2. Started teaching Jett’s Sunday School class
3. Become a part of a local blogging group
4. Attended a blogging conference to meet new people
5. Attended FPU and decide that I was really passionate about that
6. Joined a small group on Thursday nights
7. Joined a mid-week daytime bible study
8. Volunteered with the blogging conference to help put on events
I know there are more but it pains me to add to the list, because I already feel like this is too much. I’ve been feeling like this for a while, but I have a really hard time turning away from something I have committed to, especially when I feel like I have made friends because of it.
This weekend though, God finally banged hard enough on my head to get through to me and make me realize that something is going to HAVE to give if I plan to survive the next few years. Between teaching Sunday School and ushering at church, and running back and forth to get Jett to and from the Sunday School class, and trying to eat something in between all this, I was a little out of breath when it came time to pass the basket in the Sanctuary. One of the gentlemen who also teaches Sunday School was in the next row, and as he handed the basket to me, he simply said “You work too hard.”. That just sort of stopped me in my tracks.
For someone else, who does not even know me, or have an inkling of all the other things I do, who only sees me every other Sunday for an hour, to look at me, and immediately recognize that I’m doing too much, is sobering.
That night I finished reading The Simplified Life, by Emily Ley (amazing, must read), and the last chapters are all about simplified self, faith, and motherhood, and over and over again she expands upon how she had to give up something, something huge!, in order to make the more important parts of her life better.

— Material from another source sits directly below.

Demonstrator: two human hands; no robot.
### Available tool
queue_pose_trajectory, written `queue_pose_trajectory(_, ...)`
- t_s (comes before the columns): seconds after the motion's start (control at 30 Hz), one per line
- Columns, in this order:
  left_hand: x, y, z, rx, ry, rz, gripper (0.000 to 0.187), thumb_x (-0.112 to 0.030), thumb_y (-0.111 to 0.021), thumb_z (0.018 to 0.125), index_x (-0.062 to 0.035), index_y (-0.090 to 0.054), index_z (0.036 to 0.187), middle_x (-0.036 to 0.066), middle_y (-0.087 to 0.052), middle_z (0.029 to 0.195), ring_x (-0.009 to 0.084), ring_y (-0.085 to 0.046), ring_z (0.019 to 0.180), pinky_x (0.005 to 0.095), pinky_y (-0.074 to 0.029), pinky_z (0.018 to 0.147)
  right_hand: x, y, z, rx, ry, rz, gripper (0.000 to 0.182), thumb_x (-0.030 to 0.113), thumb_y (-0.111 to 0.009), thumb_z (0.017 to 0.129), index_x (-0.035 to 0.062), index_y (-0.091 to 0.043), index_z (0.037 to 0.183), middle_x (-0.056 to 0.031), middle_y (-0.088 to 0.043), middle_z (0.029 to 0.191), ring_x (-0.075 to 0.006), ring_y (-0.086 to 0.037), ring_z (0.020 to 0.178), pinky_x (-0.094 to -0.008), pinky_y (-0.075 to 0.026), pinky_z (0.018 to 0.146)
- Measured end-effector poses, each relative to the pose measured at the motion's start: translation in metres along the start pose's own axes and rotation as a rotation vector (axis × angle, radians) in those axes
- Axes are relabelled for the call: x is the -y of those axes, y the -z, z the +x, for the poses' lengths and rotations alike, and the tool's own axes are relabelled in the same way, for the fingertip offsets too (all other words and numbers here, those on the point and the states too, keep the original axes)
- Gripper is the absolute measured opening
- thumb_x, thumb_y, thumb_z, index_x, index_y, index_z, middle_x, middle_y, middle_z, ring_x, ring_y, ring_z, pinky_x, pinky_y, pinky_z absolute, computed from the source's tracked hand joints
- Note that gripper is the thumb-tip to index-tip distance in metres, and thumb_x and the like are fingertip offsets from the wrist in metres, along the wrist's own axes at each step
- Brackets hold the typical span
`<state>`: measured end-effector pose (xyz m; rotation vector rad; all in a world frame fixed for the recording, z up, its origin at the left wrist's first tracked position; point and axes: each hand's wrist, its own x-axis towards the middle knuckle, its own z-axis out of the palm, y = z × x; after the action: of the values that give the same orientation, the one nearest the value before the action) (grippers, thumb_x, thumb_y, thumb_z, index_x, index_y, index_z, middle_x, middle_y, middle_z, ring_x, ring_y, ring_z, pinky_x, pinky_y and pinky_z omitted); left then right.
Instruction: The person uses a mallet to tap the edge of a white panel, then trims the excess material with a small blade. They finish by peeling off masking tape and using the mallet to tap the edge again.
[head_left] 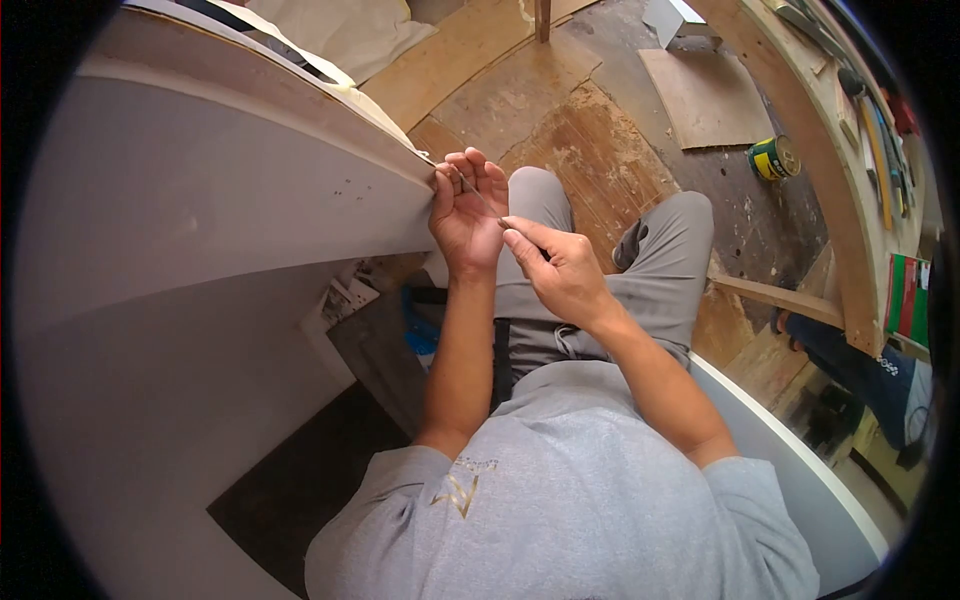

Then I read January 27 and January 28 in Savor, by Shauna Nequist, and the theme for both of those days was more love, less hustle.
Okay God – I’m listening now.
So here I am now, rambling on to who knows, about this concept of giving up something (in my case, it will be somethings) in order to really focus on what is important to me. I have a really hard time with this, because I am a people pleaser by nature and cannot stand to disappoint anyone, ever. So maybe it is for accountability, maybe just to get all this out of my head and into some kind of organized thought process.
Here is the thing: I do not have to move across the country to get a clean slate. I do not have to start a new job or recreate my identity. I can just simply stop and listen to God when he is screaming at me through a megaphone but I’m just too busy to hear it.
2 Corinthians 5:17 says “Therefore, if anyone is in Christ, the new creation has come. The old has gone, the new is here!” Ding ding ding! I can be made a new creation every day – in fact I already am, but I just have to be ready to see it. I get a clean slate today, tomorrow, for eternity, and today I need to start being intentional about what I fill it with.